Fri Sep 11 15:50:14 EDT 2009

On Sep 9, 4:58 pm, Al Fansome <al_fans... at hotmail.com> wrote:
> Mart. wrote:
> > On Sep 8, 4:33 pm, MRAB <pyt... at mrabarnett.plus.com> wrote:
> >>Mart. wrote:
> >>> On Sep 8, 3:53 pm, MRAB <pyt... at mrabarnett.plus.com> wrote:
> >>>>Mart. wrote:
> >>>>> On Sep 8, 3:14 pm, "Andreas Tawn" <andreas.t... at ubisoft.com> wrote:
> >>>>>>>>> Hi,
> >>>>>>>>> I need to extract a string after a matching a regular expression. For
> >>>>>>>>> example I have the string...
> >>>>>>>>> s = "FTPHOST: e4ftl01u.ecs.nasa.gov"
> >>>>>>>>> and once I match "FTPHOST" I would like to extract
> >>>>>>>>> "e4ftl01u.ecs.nasa.gov". I am not sure as to the best approach to the
> >>>>>>>>> problem, I had been trying to match the string using something like
> >>>>>>>>> this:
> >>>>>>>>> m = re.findall(r"FTPHOST", s)
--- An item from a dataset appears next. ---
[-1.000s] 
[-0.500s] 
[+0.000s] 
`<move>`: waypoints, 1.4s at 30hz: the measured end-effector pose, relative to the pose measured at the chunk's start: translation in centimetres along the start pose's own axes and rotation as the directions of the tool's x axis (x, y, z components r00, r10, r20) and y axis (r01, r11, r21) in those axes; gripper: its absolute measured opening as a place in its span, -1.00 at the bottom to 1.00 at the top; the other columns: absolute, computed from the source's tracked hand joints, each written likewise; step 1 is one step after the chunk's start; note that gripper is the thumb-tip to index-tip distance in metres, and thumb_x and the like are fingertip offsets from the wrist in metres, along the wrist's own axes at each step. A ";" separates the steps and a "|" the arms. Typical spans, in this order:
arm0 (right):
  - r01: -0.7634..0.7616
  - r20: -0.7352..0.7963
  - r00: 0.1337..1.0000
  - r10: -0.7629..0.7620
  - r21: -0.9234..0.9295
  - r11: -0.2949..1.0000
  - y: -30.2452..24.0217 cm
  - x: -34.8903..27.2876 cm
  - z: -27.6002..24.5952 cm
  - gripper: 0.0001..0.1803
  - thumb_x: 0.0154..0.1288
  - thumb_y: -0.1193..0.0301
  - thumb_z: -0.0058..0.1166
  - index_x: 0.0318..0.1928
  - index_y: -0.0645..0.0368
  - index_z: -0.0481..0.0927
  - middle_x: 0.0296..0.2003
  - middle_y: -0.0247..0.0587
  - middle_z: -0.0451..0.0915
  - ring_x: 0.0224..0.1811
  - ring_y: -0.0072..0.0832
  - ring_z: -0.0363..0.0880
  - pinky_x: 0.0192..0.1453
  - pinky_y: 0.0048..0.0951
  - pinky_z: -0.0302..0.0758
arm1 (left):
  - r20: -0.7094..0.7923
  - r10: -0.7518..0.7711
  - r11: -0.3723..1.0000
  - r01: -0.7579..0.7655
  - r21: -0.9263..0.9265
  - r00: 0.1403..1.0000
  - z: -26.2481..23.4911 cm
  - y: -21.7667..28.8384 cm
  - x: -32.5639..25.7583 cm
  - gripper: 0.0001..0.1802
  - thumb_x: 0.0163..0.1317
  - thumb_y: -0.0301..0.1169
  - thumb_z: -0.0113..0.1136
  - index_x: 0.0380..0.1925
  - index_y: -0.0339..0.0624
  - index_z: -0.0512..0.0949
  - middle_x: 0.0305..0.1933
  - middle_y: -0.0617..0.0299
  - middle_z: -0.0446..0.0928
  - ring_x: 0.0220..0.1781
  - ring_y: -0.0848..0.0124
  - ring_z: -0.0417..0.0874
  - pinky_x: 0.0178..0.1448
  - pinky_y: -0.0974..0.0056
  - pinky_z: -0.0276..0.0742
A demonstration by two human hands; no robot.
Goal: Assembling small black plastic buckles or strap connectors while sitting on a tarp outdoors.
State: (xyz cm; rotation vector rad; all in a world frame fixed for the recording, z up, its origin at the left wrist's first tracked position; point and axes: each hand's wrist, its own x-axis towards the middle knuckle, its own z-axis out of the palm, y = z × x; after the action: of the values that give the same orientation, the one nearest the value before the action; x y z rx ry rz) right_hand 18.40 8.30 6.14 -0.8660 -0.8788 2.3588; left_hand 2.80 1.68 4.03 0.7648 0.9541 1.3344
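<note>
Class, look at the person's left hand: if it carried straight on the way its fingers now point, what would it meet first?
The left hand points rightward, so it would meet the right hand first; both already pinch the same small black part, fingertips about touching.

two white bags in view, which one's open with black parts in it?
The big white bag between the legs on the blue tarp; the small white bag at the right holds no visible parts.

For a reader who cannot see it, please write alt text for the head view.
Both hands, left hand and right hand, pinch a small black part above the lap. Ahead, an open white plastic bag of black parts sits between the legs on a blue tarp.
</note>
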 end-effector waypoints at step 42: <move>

> >>>>>>>>> But I couldn't then work out how to return the "e4ftl01u.ecs.nasa.gov"
> >>>>>>>>> part. Perhaps I need to find the string and then split it? I had some
> >>>>>>>>> help with a similar problem, but now I don't seem to be able to
> >>>>>>>>> transfer that to this problem!
> >>>>>>>>> Thanks in advance for the help,
> >>>>>>>>> Martin
> >>>>>>>> No need for regex.
> >>>>>>>> s = "FTPHOST: e4ftl01u.ecs.nasa.gov"
> >>>>>>>> If "FTPHOST" in s:
> >>>>>>>>     return s[9:]
> >>>>>>>> Cheers,
> >>>>>>>> Drea
> >>>>>>> Sorry perhaps I didn't make it clear enough, so apologies. I only
> >>>>>>> presented the example  s = "FTPHOST: e4ftl01u.ecs.nasa.gov" as I
> >>>>>>> thought this easily encompassed the problem. The solution presented
> >>>>>>> works fine for this i.e. re.search(r'FTPHOST: (.*)',s).group(1). But
> >>>>>>> when I used this on the actual file I am trying to parse I realised it
> >>>>>>> is slightly more complicated as this also pulls out other information,
> >>>>>>> for example it prints
> >>>>>>> e4ftl01u.ecs.nasa.gov\r\n', 'FTPDIR: /PullDir/0301872638CySfQB\r\n',
> >>>>>>> 'Ftp Pull Download Links: \r\n', 'ftp://e4ftl01u.ecs.nasa.gov/PullDir/
> >>>>>>> 0301872638CySfQB\r\n', 'Down load ZIP file of packaged order:\r\n',
> >>>>>>> etc. So I need to find a way to stop it before the \r
> >>>>>>> slicing the string wouldn't work in this scenario as I can envisage a
> >>>>>>> situation where the string lenght increases and I would prefer not to
> >>>>>>> keep having to change the string.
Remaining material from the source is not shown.